_Exercise aim_
Reproduce the data shown below exactly.

_Collected data_
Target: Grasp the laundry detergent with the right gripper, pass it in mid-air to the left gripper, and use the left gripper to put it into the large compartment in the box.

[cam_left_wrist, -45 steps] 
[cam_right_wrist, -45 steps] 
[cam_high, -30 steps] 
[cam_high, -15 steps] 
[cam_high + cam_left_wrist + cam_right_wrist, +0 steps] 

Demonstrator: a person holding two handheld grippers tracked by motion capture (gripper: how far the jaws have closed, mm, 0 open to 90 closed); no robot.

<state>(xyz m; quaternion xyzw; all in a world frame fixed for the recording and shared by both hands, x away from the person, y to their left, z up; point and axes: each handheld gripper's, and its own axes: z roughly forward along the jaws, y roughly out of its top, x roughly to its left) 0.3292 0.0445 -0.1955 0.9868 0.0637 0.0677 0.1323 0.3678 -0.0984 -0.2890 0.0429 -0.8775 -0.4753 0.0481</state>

_Output of the exercise_
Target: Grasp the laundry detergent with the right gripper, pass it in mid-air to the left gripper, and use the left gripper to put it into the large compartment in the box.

[cam_left_wrist, -45 steps] 
[cam_right_wrist, -45 steps] 
[cam_high, -30 steps] 
[cam_high, -15 steps] 
[cam_high + cam_left_wrist + cam_right_wrist, +0 steps] 

Demonstrator: a person holding two handheld grippers tracked by motion capture (gripper: how far the jaws have closed, mm, 0 open to 90 closed); no robot.

<state>(xyz m; quaternion xyzw; all in a world frame fixed for the recording and shared by both hands, x away from the person, y to their left, z up; point and axes: each handheld gripper's, and its own axes: z roughly forward along the jaws, y roughly out of its top, x roughly to its left) 0.3292 0.0445 -0.1955 0.9868 0.0637 0.0677 0.1323 0.3678 -0.0984 -0.2890 0.0429 -0.8775 -0.4753 0.0481</state>

No further work remains on the exercise.